# Create Redshift Database

## 1. Setup AWS Manual Way
Intially setup your IAM roles, security groups, users, etc before doing it in a programmatic way.


##### Create Amazon IAM role
+ [Create an IAM role](https://console.aws.amazon.com/iam/home#/home)
+ Ensure role has administrator access to redshift, ec2, s3 and other areas.
                     
##### Create Amazon Security Group
+ [Create an Amazon Security Group](https://us-west-2.console.aws.amazon.com/ec2/v2/home?region=us-west-2#SecurityGroups:)
+ Amazon Redshift needs a port range  = 5439

##### Launch a Redshift Cluster
+ [Launch Redshift Cluster](https://console.aws.amazon.com/redshift/)

##### Create IAM User
+ [Create IAM User](https://console.aws.amazon.com/iam/)
+ Ensure user has programmatic access
+ Attach policies for redshift, s3 and any othern necessary policies

##### Create an S3 Bucket
+ [Create an S3 Bucket](https://s3.console.aws.amazon.com/s3/home?region=us-west-2#)

##### Create PostgreSQL RDS
+ [Create a PostgreSQL RDS](https://us-west-2.console.aws.amazon.com/rds/home?region=us-west-2)

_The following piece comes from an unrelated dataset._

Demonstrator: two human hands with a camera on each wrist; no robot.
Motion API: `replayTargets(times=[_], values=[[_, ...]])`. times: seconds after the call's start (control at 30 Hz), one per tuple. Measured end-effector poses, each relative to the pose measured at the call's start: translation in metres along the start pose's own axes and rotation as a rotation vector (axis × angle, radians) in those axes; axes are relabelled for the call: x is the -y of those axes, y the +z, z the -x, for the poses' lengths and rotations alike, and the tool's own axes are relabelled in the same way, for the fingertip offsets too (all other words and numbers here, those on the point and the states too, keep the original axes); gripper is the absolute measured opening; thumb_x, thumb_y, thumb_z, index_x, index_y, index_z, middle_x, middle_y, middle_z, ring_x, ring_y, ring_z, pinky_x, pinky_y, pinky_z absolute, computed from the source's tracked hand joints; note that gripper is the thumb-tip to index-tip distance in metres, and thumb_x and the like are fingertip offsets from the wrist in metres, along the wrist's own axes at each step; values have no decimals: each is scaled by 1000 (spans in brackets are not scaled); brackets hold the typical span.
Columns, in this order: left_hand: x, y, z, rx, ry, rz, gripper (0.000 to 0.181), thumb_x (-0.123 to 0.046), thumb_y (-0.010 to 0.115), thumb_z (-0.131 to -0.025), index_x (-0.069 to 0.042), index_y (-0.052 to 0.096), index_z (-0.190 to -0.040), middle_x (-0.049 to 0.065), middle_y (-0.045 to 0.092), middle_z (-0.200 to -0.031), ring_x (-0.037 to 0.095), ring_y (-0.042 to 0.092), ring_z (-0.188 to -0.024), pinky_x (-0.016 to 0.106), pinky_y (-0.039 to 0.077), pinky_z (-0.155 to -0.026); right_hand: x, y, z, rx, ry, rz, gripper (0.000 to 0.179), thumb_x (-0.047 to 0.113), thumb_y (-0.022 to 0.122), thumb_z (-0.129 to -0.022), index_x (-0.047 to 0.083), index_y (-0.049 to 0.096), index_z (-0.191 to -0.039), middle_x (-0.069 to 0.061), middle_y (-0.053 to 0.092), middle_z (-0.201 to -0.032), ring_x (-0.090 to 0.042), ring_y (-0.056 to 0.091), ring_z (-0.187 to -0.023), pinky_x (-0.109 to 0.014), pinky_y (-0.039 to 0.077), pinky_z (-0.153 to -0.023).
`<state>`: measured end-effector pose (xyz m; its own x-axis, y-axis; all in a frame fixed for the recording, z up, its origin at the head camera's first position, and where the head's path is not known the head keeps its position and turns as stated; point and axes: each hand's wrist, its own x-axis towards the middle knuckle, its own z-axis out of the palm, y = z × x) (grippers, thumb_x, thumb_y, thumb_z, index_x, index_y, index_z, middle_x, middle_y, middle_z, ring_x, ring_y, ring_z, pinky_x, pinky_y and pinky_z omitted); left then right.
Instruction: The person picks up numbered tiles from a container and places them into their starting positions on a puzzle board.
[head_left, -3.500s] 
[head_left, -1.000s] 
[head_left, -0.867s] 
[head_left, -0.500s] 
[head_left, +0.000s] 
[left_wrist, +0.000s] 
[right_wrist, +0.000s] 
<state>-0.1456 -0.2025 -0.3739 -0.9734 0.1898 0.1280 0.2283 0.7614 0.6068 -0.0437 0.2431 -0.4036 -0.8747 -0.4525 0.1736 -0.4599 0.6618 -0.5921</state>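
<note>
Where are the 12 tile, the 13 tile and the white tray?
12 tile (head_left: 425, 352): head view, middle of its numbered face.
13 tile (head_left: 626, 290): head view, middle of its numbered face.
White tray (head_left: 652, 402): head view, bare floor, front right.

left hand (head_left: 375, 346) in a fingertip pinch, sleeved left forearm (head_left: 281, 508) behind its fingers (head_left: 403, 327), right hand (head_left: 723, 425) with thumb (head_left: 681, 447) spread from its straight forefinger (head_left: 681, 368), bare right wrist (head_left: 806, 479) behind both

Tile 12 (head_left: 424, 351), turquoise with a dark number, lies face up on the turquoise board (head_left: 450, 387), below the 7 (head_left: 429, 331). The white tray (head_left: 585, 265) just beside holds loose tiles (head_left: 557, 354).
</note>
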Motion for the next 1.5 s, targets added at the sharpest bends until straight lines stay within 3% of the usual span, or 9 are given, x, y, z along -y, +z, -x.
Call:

## 2. Setup AWS Programmatic Way

After you have set up the initial AWS structure the manual way, you can create new Identity Access Management (IAM) Users using Python

In [None]:
#standard libraries
import os

In [None]:
# move up one directory for config files
os.chdir('..')
os.getcwd()

In [5]:
# Load configuration file
from configparser import ConfigParser
config = ConfigParser()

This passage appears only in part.